My WIMP proposal is for the same bacterial origin that these other thinkers use, and it is to postulate that agency, self- identity/priority, and willing were useful for bacteria, and those that had the ability to become dual WIMP entities had a strong advantage over their peers.

3) And our consciousness has become highly tuned, indicating it is supremely beneficial evolutionarily.
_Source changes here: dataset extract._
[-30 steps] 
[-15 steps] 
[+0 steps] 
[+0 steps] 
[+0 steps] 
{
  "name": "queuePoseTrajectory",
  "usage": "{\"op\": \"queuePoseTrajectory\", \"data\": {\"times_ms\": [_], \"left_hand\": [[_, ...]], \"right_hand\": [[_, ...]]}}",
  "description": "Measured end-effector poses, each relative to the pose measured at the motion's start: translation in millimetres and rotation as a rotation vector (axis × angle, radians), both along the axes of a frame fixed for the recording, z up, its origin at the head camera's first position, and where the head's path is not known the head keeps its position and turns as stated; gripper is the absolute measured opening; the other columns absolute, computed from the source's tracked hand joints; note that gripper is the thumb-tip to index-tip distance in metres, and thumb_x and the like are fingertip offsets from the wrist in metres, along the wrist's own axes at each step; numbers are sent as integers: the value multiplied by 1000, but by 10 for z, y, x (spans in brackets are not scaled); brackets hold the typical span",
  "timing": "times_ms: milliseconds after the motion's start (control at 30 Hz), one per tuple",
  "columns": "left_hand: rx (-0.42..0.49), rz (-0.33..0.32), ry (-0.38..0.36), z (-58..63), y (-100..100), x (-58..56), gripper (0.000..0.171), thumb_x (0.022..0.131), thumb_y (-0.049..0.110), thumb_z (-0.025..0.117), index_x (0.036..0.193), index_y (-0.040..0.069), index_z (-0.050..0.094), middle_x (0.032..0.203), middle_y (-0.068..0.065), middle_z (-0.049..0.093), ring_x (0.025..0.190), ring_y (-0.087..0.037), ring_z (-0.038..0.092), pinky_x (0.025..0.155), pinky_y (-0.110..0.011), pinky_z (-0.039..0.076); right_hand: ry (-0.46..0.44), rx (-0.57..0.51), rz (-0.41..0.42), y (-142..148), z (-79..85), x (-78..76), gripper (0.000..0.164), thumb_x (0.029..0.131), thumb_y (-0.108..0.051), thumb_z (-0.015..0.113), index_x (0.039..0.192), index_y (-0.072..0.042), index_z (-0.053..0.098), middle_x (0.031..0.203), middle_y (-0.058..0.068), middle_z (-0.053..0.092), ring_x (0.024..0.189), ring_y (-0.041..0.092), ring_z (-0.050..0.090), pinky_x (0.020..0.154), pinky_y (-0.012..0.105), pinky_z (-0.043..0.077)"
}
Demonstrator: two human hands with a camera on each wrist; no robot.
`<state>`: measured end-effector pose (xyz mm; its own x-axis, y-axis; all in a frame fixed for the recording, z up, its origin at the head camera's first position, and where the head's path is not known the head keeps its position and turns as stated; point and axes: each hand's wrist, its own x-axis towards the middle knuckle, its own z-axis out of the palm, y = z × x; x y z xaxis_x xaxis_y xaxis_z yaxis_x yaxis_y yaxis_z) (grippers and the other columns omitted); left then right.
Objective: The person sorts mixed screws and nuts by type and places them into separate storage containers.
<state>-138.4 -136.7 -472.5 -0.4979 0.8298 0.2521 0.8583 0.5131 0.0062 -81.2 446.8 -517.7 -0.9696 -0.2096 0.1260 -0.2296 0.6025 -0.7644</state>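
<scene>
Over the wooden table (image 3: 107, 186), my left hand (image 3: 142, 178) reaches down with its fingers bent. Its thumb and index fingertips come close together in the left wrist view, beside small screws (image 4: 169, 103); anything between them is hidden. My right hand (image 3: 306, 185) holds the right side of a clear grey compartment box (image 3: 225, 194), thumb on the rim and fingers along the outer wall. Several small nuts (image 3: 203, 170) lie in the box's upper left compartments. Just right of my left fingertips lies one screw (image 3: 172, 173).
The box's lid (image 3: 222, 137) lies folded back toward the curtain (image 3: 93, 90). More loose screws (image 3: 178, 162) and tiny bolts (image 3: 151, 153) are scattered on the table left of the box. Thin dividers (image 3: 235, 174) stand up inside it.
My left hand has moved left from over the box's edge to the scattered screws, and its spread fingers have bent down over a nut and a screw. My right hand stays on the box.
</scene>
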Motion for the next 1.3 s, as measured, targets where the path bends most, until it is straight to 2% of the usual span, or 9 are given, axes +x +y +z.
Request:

We should expect that the WIMP interface to ALSO have been tuned evolutionarily.

3a) There are several implications to this:

3a1) WIMP interactions are weak, so they would need to be leveraged massively. The brain is where this interaction would take place, and the brain IS massively leveraged, such that very small energy inputs into a few synapses, could cause brain states, which can cause macro body movements, This is MANY orders of magnitude of leveraging.

3a2) WIMP interactions are possible outside of brains and life. But they are weak, so will be rare, and hard to detect.

3a3) Brains are tuned to do WIMP interactions (see 3a1) so brains are plausibly good instruments to do experiments on WIMP interaction. Channeling and mysticism is doing this.

3a4) Developing mechanical instruments to do WIMP interaction is, however, plausible as well. One of the things that some psychic researchers tend to use are instruments with very low triggering energy. A radio tuned to a while noise station is the sort of device that is sometimes used.

4) The LACK of direct knowledge of the Mental realm for most of us is a challenging observation for WIMP. WIMP needs to be patched to address this observation.

Hmm -- I am running out of steam here, it is late. ALSO, people tend to be less good at identifying challenges to their worldview, than at identifying supporting evidences. We are all geared to do confirmation bias.

I will offer the critiques I assembled for an IDEALIST worldview, as a possible example for how to put challenges together for a non-physicalist model. Idealism is not widely held, but interestingly, most psi researchers are idealists, and the book review I will be referencing is for a team that includes psi researchers. A few of the questions I asked are evidence FOR WIMP as opposed to the Strongly Interacting Mental Phenomenon this team postulates (they hold by SIMP, in your terms). Here is the review, with critique questions: Scientifically flawed 


-- 7th inning stretch --


 
-- Germaine’s comments --
I remain significantly confused.

1, 1a, 1b) What experiment(s) could be devised to determine if there are non-physical mental objects and whether they are entities or non-entities? I presume that entity means something with some form of consciousness. 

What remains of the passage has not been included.